▸ **ABOUT THIS EXERCISE**
Send back the entries exactly as they were given.

-*-

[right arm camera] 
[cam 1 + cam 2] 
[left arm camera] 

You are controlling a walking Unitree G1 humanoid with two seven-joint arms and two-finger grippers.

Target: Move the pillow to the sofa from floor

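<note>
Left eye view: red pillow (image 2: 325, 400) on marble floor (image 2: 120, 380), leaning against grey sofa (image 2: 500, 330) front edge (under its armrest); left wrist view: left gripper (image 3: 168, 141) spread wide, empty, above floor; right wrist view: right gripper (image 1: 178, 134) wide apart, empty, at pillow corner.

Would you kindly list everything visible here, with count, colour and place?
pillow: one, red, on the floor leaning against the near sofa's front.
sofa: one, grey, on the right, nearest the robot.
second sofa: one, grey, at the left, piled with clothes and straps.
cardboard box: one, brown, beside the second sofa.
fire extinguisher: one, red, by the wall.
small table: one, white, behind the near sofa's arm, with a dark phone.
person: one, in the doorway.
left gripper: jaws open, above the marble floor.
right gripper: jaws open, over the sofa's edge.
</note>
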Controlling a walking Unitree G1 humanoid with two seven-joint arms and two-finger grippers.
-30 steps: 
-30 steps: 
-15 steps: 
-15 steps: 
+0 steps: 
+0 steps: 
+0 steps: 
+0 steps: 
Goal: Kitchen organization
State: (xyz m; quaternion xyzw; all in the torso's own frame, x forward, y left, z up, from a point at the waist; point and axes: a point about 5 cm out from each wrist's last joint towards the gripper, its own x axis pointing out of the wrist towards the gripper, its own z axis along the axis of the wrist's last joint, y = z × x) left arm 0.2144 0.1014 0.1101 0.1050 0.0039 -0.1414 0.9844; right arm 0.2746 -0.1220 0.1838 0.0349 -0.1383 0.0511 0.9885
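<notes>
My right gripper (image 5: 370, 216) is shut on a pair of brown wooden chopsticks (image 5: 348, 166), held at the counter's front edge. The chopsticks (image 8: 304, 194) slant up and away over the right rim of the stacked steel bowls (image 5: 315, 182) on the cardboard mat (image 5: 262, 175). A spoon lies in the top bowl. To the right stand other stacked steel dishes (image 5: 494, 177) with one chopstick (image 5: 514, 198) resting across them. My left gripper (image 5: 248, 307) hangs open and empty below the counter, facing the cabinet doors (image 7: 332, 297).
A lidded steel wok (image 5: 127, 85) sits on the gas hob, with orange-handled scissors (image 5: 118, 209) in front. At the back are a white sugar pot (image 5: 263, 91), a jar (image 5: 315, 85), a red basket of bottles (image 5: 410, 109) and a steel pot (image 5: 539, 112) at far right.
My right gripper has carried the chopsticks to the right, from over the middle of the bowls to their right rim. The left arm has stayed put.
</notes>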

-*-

▸ **RESULT FOR THIS EXERCISE**
[right arm camera] 
[cam 1 + cam 2] 
[left arm camera] 

You are controlling a walking Unitree G1 humanoid with two seven-joint arms and two-finger grippers.

Target: Move the pillow to the sofa from floor

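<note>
Left eye view: red pillow (image 2: 325, 400) on marble floor (image 2: 120, 380), leaning against grey sofa (image 2: 500, 330) front edge (under its armrest); left wrist view: left gripper (image 3: 168, 141) spread wide, empty, above floor; right wrist view: right gripper (image 1: 178, 134) wide apart, empty, at pillow corner.

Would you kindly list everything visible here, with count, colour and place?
pillow: one, red, on the floor leaning against the near sofa's front.
sofa: one, grey, on the right, nearest the robot.
second sofa: one, grey, at the left, piled with clothes and straps.
cardboard box: one, brown, beside the second sofa.
fire extinguisher: one, red, by the wall.
small table: one, white, behind the near sofa's arm, with a dark phone.
person: one, in the doorway.
left gripper: jaws open, above the marble floor.
right gripper: jaws open, over the sofa's edge.
</note>
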Controlling a walking Unitree G1 humanoid with two seven-joint arms and two-finger grippers.
-30 steps: 
-30 steps: 
-15 steps: 
-15 steps: 
+0 steps: 
+0 steps: 
+0 steps: 
+0 steps: 
Goal: Kitchen organization
State: (xyz m; quaternion xyzw; all in the torso's own frame, x forward, y left, z up, from a point at the waist; point and axes: a point about 5 cm out from each wrist's last joint towards the gripper, its own x axis pointing out of the wrist towards the gripper, its own z axis along the axis of the wrist's last joint, y = z × x) left arm 0.2144 0.1014 0.1101 0.1050 0.0039 -0.1414 0.9844; right arm 0.2746 -0.1220 0.1838 0.0349 -0.1383 0.0511 0.9885
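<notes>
My right gripper (image 5: 370, 216) is shut on a pair of brown wooden chopsticks (image 5: 348, 166), held at the counter's front edge. The chopsticks (image 8: 304, 194) slant up and away over the right rim of the stacked steel bowls (image 5: 315, 182) on the cardboard mat (image 5: 262, 175). A spoon lies in the top bowl. To the right stand other stacked steel dishes (image 5: 494, 177) with one chopstick (image 5: 514, 198) resting across them. My left gripper (image 5: 248, 307) hangs open and empty below the counter, facing the cabinet doors (image 7: 332, 297).
A lidded steel wok (image 5: 127, 85) sits on the gas hob, with orange-handled scissors (image 5: 118, 209) in front. At the back are a white sugar pot (image 5: 263, 91), a jar (image 5: 315, 85), a red basket of bottles (image 5: 410, 109) and a steel pot (image 5: 539, 112) at far right.
My right gripper has carried the chopsticks to the right, from over the middle of the bowls to their right rim. The left arm has stayed put.
</notes>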

This exercise requires no further response.